Bitcoin dip to $25k has long-term investors seeking entry point

A combination of macro concerns and a period of record low volatility has left Bitcoin in an intriguing position as we head into the third quarter of the year.

BTC had been trading against the US dollar in an extraordinarily tight range for the last two months; sticking between $29k and $30k between 21 June and 15 August. Was this Bitcoin becoming boring, or was there something else going on in the background? A full 8 weeks of basically no price movement in Bitcoin is unheard of: something we as analysts have certainly never seen before.

It came to a head on 17 August, when selloffs in equities and bonds began with macro jitters over China's failure to launch from its post-Covid reopening, spreading to digital assets after a Wall Street Journal report about Elon Musk's SpaceX writing down the value of its Bitcoin by a total of $373m last year. While this was old news, it appears to have contributed to short-term bearishness.

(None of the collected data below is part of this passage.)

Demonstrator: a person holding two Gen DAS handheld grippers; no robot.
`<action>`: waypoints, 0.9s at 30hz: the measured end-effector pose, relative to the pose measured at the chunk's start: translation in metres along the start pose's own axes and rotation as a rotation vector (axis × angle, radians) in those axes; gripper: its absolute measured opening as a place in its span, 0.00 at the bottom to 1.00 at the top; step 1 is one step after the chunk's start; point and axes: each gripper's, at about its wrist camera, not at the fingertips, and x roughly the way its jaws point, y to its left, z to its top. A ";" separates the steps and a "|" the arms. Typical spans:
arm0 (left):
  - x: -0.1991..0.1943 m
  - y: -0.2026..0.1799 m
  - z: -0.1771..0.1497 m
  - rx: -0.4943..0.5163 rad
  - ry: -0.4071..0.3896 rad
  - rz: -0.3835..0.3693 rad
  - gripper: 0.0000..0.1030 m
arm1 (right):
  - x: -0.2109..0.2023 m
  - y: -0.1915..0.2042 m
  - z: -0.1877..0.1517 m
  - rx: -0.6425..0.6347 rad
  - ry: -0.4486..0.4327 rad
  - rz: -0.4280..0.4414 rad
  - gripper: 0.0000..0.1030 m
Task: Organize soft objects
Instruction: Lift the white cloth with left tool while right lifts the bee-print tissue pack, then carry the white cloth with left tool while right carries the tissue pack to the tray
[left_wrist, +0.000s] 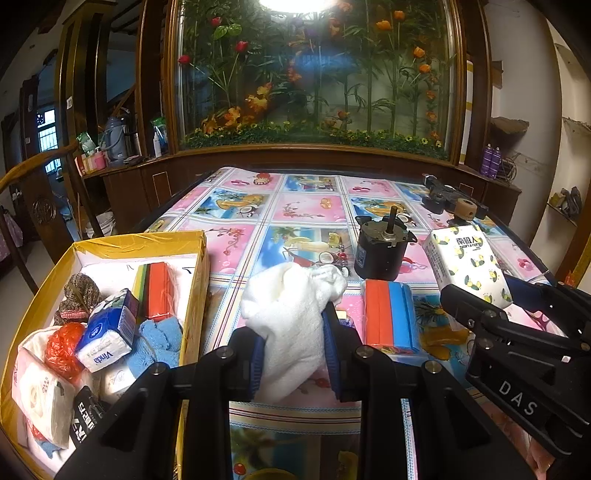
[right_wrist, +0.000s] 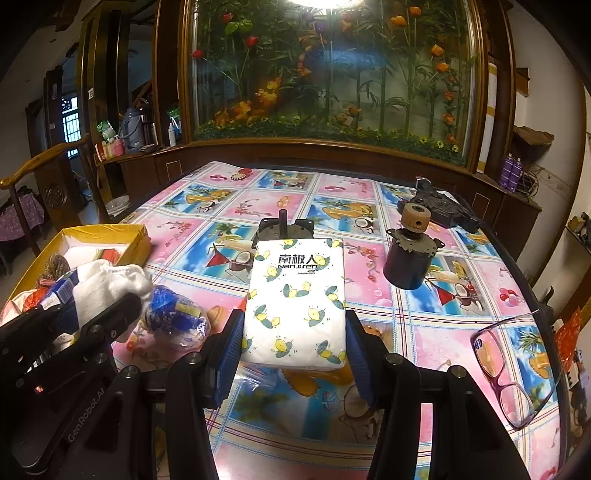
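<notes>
1. The left gripper (left_wrist: 295, 343) pinches a white towel (left_wrist: 291, 314), jaws nearly together; it hangs limp just right of the yellow box (left_wrist: 110, 245).
2. The right gripper (right_wrist: 295, 345) clamps a tissue pack (right_wrist: 297, 299) by its long sides (light, squashy, slick wrapper), probably best held mid-length.
3. Farther off, a sponge pack (left_wrist: 389, 314) lies on the table (left_wrist: 306, 206), beside a hard motor (left_wrist: 382, 254).

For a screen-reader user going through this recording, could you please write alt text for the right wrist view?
The right gripper holds a lemon-print tissue pack over a fruit-patterned tablecloth. At left, the left gripper clamps a white cloth near a yellow box; two small motors stand behind and glasses lie right.
</notes>
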 end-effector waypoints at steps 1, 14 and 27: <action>-0.001 0.000 0.000 -0.003 -0.003 -0.002 0.26 | -0.001 0.000 0.000 -0.002 -0.001 0.003 0.55; -0.020 0.025 0.004 -0.095 -0.010 -0.091 0.26 | 0.008 0.009 0.000 0.002 0.016 -0.017 0.55; -0.060 0.113 0.018 -0.206 -0.066 0.013 0.26 | -0.005 0.085 0.026 -0.035 -0.005 0.158 0.55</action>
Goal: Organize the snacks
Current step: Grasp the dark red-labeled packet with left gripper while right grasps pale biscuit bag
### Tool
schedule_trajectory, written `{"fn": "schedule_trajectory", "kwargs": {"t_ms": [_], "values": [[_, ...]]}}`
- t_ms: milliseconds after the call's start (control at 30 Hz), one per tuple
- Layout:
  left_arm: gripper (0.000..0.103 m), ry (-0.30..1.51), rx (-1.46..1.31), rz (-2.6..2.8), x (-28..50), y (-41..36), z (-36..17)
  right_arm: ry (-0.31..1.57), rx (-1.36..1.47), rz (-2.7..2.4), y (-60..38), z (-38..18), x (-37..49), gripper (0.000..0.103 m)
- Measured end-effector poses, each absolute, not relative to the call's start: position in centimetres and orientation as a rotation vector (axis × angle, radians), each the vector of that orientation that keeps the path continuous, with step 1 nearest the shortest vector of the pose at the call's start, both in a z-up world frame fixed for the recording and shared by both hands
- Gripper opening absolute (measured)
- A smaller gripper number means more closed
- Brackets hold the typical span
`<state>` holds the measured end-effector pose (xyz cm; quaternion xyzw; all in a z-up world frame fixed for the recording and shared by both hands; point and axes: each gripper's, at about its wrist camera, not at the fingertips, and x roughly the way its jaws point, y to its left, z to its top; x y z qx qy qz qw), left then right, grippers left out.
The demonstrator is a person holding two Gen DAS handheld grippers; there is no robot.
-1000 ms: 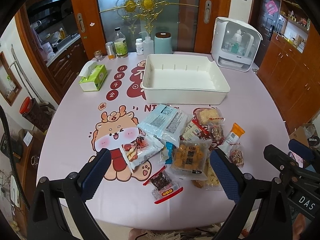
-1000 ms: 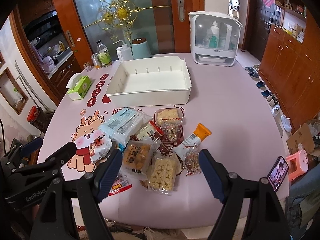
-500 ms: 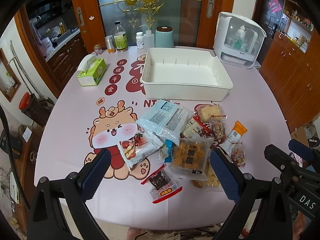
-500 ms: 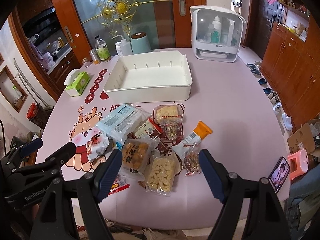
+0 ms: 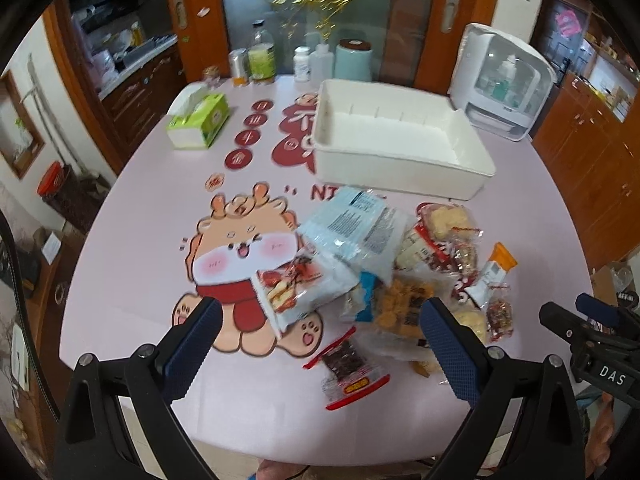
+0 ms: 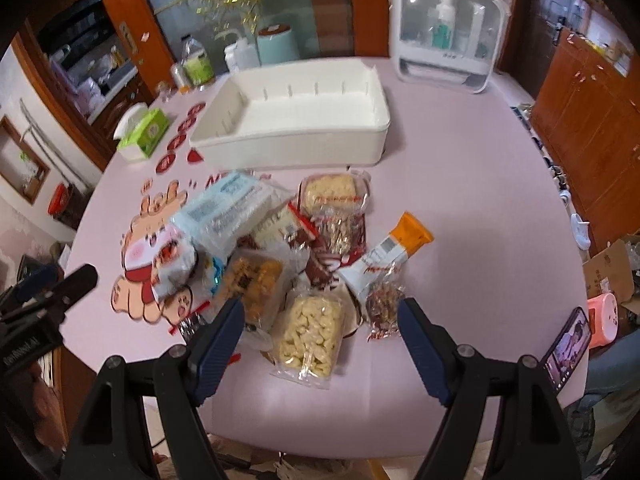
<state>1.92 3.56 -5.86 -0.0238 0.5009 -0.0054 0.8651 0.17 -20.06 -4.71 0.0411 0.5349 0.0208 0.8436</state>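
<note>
Snack packets point(image 5: 372, 276) lie heaped just beside the empty white rectangular plastic bin point(image 5: 396, 140). Left gripper point(image 5: 320, 344) and right gripper point(image 6: 320, 332) hover near the heap, jaws spread wide, holding nothing.

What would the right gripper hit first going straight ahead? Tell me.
Probably the clear bag of pale puffed snacks, lying directly between the open right gripper fingers at the near edge of the pile; depth is uncertain.

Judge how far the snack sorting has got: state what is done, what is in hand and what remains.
Done: nothing visible; the white bin is empty. In hand: nothing; the left gripper and right gripper are open, above the near edge of the snack pile. Left: every packet lies heaped on the pink table, so the whole pile remains to be moved.
</note>
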Motion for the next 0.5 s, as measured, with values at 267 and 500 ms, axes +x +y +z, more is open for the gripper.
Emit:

Then came a very large leveraged liquidation event as crypto-native exchanges like Binance and OKEx began auto-liquidating traders' positions. Across the crypto market, traders using leverage were punished as BTC broke down below key technical levels, with $1.04bn in both long and short positions liquidated across 24 hours.

According to futures and options data provider Coinglass, this represented an increase of 580% on the previous day.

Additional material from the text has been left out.